The great thing about trading earnings reports, though, is that there is often a very good opportunity to trade the volatility after the numbers are released. There might be an up or down gap on the news, but that is almost always followed by more big moves. Therein lies the opportunity, since you are in a better position to manage the risk rather than a straight bet on a binary outcome.
Here are some important issues to keep in mind:
- Context and time frame are key.
The manner in which you handle earnings will vary greatly depending on whether the stock is a longer-term investment or a short-term trade. Day traders may want to focus on trading post-earnings volatility, while longer-term investors may be more willing to hold a position for the report and then adjust their position size depending on the news. The important thing is to be clear about what you are doing and to have a plan, regardless of the outcome. - Don’t count on the chart to predict the reaction to the report.
Standard technical analysis doesn’t work very well when earnings reports hit. Ideally, a big run up into a report would suggest a strong report, but in many cases, the run up creates conditions for profit taking on good news. A stock that is acting poorly in front of a report may actually have a better chance of a positive reaction because expectations are low, but the standard rules of chart reading are often turned upside down. - Conference calls may be far more important than the number.
The reaction to the report may shift sharply as management provides further information and context during the conference call. Guidance will be key and may turn a good report into a poor one or vice versa. - Focus on trading the reaction rather than trying to predict what the numbers might be.
The market will not instantaneously and accurately reflect all of the information that is presented in an earnings report. It will take a while to understand the impact of the report, and there will be a lot of noise created by short-term traders who are trying to catch quick moves. - Earnings will likely be the best time to adjust the position size of longer-term investments.

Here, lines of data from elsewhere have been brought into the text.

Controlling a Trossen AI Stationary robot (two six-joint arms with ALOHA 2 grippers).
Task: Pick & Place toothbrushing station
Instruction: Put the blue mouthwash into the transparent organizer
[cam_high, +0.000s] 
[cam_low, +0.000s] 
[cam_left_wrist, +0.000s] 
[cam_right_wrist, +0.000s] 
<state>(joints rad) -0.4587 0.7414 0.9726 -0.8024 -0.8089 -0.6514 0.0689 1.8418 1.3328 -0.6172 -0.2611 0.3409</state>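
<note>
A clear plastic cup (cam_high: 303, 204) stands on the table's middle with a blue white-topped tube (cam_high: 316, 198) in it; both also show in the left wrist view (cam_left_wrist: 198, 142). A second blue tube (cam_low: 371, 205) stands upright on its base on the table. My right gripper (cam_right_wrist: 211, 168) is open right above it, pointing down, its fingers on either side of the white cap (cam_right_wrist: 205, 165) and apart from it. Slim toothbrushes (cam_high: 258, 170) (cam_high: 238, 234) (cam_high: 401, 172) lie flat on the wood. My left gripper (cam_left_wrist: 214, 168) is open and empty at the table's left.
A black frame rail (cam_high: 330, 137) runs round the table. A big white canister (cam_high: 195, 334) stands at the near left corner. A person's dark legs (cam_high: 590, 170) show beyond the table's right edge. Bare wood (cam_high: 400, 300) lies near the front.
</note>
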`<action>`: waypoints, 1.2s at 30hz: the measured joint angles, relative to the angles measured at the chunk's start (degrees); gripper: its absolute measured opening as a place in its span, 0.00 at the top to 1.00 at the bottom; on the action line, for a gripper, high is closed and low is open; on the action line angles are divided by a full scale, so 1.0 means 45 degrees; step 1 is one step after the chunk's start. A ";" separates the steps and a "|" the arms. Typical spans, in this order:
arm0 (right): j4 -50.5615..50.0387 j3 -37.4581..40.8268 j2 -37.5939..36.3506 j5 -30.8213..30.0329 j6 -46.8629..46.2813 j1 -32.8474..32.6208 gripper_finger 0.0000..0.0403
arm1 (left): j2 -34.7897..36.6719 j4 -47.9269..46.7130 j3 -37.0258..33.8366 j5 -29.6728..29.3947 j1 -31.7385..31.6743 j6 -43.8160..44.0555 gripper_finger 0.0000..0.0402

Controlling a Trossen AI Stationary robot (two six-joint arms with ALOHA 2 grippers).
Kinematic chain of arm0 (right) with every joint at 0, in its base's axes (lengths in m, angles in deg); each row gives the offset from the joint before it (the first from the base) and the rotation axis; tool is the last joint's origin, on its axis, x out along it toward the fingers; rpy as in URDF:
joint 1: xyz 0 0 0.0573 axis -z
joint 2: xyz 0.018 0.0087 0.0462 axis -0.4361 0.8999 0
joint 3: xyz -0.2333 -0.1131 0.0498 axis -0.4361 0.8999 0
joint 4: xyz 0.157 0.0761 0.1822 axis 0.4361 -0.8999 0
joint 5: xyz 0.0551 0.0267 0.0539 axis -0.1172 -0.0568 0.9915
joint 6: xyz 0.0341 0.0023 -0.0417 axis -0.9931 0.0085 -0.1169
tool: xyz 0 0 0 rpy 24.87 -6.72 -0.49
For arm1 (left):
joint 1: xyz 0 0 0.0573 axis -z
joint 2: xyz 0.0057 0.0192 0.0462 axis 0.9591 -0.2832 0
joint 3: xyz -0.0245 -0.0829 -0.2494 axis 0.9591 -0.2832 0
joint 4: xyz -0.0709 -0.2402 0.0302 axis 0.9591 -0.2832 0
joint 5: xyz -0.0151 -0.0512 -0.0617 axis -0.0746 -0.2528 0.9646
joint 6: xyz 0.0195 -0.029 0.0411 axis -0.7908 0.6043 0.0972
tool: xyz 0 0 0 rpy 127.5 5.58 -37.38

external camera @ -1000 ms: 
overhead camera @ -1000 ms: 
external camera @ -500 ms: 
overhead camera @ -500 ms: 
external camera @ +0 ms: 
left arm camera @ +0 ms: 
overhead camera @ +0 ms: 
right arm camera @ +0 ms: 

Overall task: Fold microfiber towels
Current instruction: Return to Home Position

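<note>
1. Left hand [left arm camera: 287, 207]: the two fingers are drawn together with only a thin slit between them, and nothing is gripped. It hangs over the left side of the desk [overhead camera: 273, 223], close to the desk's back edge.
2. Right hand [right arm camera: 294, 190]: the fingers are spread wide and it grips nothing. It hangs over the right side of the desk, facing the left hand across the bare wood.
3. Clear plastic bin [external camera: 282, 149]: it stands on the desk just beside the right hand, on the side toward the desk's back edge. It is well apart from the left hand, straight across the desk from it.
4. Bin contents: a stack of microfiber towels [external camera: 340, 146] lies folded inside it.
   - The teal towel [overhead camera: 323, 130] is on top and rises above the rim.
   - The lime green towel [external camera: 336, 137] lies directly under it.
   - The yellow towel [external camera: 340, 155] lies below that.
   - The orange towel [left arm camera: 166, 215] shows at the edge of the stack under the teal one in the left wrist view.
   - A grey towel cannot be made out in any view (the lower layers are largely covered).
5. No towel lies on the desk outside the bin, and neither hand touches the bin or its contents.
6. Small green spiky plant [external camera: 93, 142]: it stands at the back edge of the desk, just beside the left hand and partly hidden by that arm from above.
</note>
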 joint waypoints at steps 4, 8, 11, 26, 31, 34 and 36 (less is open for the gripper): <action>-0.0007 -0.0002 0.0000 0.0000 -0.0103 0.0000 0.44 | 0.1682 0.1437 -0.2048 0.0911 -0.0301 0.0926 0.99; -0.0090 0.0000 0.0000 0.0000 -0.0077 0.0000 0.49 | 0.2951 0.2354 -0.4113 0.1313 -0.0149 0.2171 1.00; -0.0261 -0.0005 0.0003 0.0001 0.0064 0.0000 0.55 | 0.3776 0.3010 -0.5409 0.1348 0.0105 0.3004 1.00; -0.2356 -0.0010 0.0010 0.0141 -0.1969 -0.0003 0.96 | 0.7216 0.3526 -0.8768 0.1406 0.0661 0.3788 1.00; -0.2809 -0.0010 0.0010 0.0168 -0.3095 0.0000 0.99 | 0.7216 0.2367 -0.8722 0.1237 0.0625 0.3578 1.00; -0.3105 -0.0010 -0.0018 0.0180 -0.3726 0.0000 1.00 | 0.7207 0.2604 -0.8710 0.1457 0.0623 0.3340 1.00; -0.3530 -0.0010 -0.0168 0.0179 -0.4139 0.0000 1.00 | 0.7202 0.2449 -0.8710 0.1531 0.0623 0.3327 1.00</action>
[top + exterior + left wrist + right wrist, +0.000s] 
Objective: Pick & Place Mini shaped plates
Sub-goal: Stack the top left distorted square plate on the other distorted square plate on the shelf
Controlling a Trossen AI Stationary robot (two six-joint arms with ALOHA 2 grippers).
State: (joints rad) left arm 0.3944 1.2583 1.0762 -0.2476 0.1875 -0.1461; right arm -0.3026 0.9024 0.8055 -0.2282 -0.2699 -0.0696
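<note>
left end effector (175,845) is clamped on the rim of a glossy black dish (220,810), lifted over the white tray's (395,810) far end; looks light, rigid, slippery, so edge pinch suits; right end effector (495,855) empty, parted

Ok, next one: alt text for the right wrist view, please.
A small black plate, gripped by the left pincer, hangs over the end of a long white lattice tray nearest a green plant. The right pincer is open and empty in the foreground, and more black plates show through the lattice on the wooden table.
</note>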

Earnings will help to confirm whether your investment thesis is right or not and provide confidence for expanding or contracting the size of your investment. I own a number of stocks, which I believe are good long-term investments. If third-quarter earnings reports confirm my thinking, I will look to expand those positions.
The best thing about earnings season is that it helps new leaders emerge and is great for stock picking. We should have plenty of great trading opportunities in the next few weeks, regardless of what the indices may do.
At the time of publication, DePorre had no positions in any securities mentioned.